--- What this task involves ---
Skip the images and print the listing exactly.

--- Dataset extract ---
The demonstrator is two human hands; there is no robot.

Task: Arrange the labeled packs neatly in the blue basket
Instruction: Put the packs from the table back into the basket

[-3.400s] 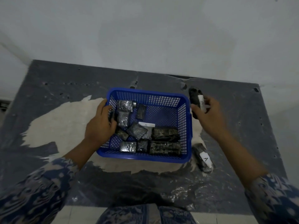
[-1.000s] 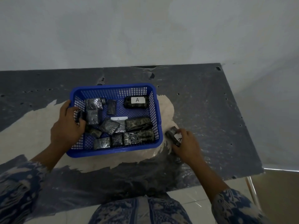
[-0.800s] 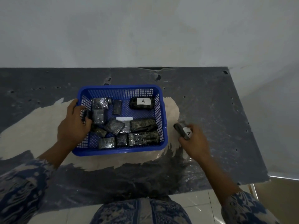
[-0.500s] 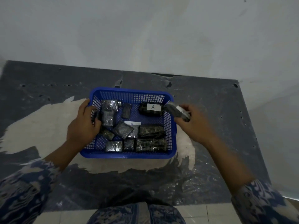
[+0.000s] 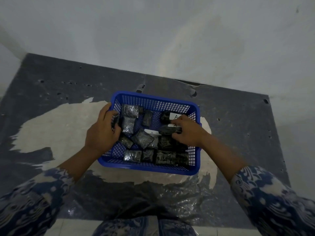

--- Solution below ---
The demonstrator is two human hands; there is no robot.

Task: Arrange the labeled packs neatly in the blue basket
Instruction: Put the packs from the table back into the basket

[-3.400s] 
[-1.000s] 
[-0.800s] 
[-0.500s] 
[+0.000s] 

The exercise was answered completely.